Could you set down all of the data again, exactly as it stands?
● ● ●
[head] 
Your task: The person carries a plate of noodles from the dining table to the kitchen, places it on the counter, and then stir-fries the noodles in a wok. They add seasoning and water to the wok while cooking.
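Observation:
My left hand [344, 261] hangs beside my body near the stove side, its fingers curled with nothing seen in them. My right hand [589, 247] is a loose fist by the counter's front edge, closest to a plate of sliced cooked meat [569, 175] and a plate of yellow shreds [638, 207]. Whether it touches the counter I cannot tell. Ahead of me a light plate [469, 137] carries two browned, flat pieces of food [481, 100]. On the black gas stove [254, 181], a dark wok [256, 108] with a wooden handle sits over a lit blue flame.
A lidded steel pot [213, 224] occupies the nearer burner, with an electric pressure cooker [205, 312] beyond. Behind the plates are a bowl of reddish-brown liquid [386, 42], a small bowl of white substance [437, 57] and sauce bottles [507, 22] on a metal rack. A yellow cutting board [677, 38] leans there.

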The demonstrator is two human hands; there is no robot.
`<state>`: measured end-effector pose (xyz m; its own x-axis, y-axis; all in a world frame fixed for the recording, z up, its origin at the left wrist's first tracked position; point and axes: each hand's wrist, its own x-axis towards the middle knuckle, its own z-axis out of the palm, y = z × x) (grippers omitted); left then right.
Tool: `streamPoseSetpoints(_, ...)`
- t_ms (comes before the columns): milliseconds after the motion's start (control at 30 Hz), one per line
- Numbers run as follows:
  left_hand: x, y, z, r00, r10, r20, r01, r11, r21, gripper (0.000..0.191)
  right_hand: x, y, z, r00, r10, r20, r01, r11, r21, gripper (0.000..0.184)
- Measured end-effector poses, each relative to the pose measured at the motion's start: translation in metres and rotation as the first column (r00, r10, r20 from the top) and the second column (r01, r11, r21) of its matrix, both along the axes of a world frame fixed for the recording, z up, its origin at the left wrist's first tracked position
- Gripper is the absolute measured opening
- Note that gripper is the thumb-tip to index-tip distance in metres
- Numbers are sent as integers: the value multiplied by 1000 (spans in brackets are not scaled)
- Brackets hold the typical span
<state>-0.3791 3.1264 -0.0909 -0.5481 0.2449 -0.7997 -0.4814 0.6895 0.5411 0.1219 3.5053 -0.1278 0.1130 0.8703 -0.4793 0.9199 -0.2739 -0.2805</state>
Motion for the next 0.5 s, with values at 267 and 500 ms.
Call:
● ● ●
**Exercise result:**
[head] 
Your task: The person carries a plate of noodles from the dining table to the kitchen, places it on the counter, and then stir-fries the noodles in a wok. They add seasoning and water to the wok while cooking.
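Observation:
My left hand [344, 261] hangs beside my body near the stove side, its fingers curled with nothing seen in them. My right hand [589, 247] is a loose fist by the counter's front edge, closest to a plate of sliced cooked meat [569, 175] and a plate of yellow shreds [638, 207]. Whether it touches the counter I cannot tell. Ahead of me a light plate [469, 137] carries two browned, flat pieces of food [481, 100]. On the black gas stove [254, 181], a dark wok [256, 108] with a wooden handle sits over a lit blue flame.
A lidded steel pot [213, 224] occupies the nearer burner, with an electric pressure cooker [205, 312] beyond. Behind the plates are a bowl of reddish-brown liquid [386, 42], a small bowl of white substance [437, 57] and sauce bottles [507, 22] on a metal rack. A yellow cutting board [677, 38] leans there.
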
The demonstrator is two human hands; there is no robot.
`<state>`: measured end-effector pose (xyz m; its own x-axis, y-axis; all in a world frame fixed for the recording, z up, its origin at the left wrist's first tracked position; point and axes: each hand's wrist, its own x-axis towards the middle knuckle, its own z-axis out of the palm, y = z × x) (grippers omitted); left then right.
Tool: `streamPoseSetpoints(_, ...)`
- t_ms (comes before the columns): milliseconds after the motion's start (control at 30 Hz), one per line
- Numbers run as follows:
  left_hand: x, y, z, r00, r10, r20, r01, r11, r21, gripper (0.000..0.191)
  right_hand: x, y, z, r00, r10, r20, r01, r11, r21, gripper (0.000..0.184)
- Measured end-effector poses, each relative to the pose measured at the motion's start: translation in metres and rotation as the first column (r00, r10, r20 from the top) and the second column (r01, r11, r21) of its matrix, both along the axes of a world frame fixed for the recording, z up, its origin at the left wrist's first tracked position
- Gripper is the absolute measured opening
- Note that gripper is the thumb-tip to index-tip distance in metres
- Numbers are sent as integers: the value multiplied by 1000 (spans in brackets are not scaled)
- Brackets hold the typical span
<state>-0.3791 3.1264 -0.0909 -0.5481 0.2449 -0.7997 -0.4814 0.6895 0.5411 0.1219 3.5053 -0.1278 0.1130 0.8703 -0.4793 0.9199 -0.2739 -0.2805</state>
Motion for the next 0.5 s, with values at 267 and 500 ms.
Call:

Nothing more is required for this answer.